Looking at those who might have been irked by my choice, I genuinely do my best to try and see where they’re coming from: many of them have had to burn the midnight oil hundreds of times, produce more than a few cups of sweat and tears (hopefully no blood, though), pay a fortune in tuition and coursebooks, wake up before dawn (which to me is a treat but to many is outright torture) to endure a seemingly incessant commute, survive on junk food for years and potentially face unfairness and bigotry only for me to randomly claim it’s possible to forego all of that and still reach the finish line.
An autodidactic venture doesn’t equal an easy one: I’ve got to be extremely disciplined to have a bit of a chance to actually absorb any skill or expertise whatsoever, there’s a lot to explain every time the topic comes up, I’ve lost friendships and perhaps even potential relationships over this, and there’s always the possibility of making – and fossilising – mistakes which could at the end of the day have a detrimental effect on my voice.
It’s still, in my view, worth trying: I’m learning so much, and I’m also learning to learn, and every bit of it is remarkably thrilling. Even if I do fail, that’s also valuable material which can be used for articles, reports and Ted talks in the future and I will still have learnt what not to do, which is also highly appreciated.
Notably, a lot of what we see and use every day was done by autodidacts: someone had to compose the first symphony, and that someone couldn’t have received lessons in how to score one as they didn’t exist; someone had to make the first bike, the first brick wall, the first nail clippers, the first Tannoy, and they all had to be self-taught in that at the very least. It doesn’t follow that the world’s first keyboard player would’ve been able to get very far with his or her technique, yet it clearly shows beyond any reasonable doubt that an autodidactic enterprise is not a hopeless one.

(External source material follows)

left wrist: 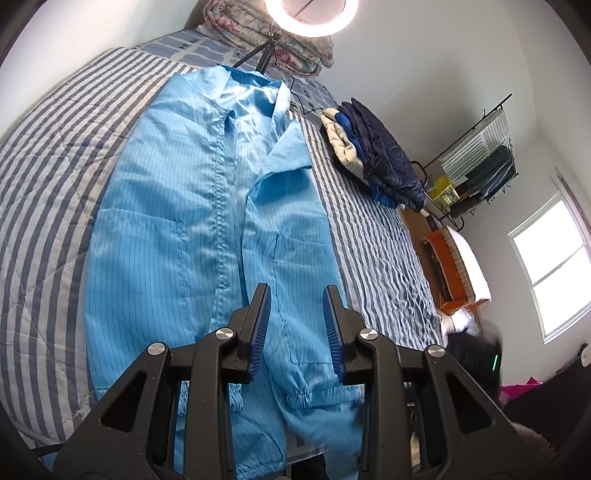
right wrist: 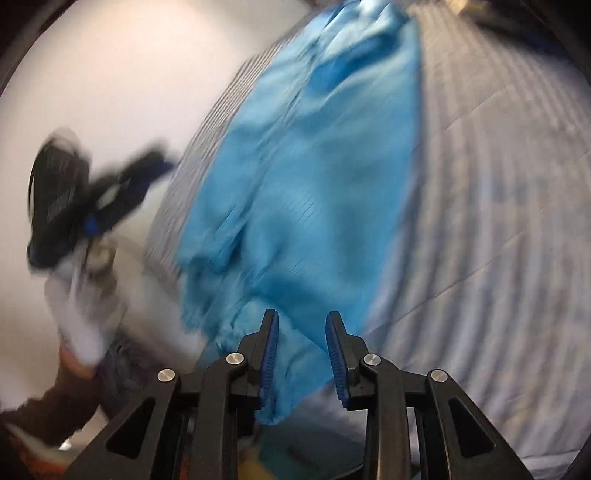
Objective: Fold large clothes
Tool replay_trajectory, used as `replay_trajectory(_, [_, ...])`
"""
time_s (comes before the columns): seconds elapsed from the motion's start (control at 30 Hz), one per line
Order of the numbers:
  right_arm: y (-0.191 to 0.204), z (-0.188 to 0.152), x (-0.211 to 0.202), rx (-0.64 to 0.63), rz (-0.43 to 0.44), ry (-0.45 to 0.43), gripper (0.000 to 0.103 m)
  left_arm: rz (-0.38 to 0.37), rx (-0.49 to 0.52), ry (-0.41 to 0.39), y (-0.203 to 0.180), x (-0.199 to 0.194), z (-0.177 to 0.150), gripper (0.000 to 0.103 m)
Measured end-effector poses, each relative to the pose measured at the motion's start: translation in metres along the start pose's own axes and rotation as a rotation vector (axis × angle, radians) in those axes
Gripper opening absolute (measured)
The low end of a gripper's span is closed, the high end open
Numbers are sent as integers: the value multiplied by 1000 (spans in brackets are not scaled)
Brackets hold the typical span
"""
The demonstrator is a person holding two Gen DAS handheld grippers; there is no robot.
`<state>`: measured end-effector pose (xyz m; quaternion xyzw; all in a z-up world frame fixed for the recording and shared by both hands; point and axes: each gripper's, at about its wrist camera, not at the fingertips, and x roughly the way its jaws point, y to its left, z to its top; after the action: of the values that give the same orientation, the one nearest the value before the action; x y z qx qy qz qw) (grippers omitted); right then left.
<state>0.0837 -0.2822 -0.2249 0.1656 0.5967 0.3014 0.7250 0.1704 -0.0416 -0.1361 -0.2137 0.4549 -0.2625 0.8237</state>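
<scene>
A large light-blue pinstriped coat [left wrist: 166, 240] lies front up on a striped bedspread [left wrist: 48, 177], collar at the far end, with its right sleeve folded down over the front. My left gripper [left wrist: 296, 291] hovers open above the hem and the elastic cuffs [left wrist: 299, 400]. In the blurred right wrist view the coat [right wrist: 314, 184] stretches away, and my right gripper [right wrist: 302, 315] stands open over its near edge. A flap of blue cloth lies between and under the jaws, and the pads are not pressing on it. The left gripper [right wrist: 92, 199] appears there as a dark blur held by a gloved hand [right wrist: 85, 295].
A pile of folded clothes [left wrist: 373, 155] sits on the bed to the right of the coat. A ring light [left wrist: 312, 18] on a stand and a folded quilt [left wrist: 273, 40] are at the head of the bed. A rack [left wrist: 476, 162], an orange stool [left wrist: 454, 269] and a window [left wrist: 557, 266] are on the right.
</scene>
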Motion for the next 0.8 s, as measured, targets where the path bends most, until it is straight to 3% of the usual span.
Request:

There’s a 10,341-ft mountain about ten miles from where I live, and a couple of years ago I managed to walk all the way there, get to the top by foot (Bogotá’s already 8,660-ft high so I had a head start) and see the city from the peak. My neighbourhood looked like a tiny dot, and I was so pleased to have managed to do it. Had I taken a bus even for a few blocks would’ve somewhat ‘stained’ it. By the way, I also returned in the same fashion, without having to pay for the funicular or the cable car, and without using any fuel on the way back. It was so gratifying – and that’s exactly how I feel every single time I learn something by myself, without turning to lessons (online or otherwise) or tutors, not that there’s anything wrong with that, of course!
Shaking the foundations obviously involves challenging my own as well, and the door is always open, which doesn’t mean I’ll go through it. Should I ever be convinced, I’ll immediately change my approach, but so far I haven’t and there’s no telling whether or not I will.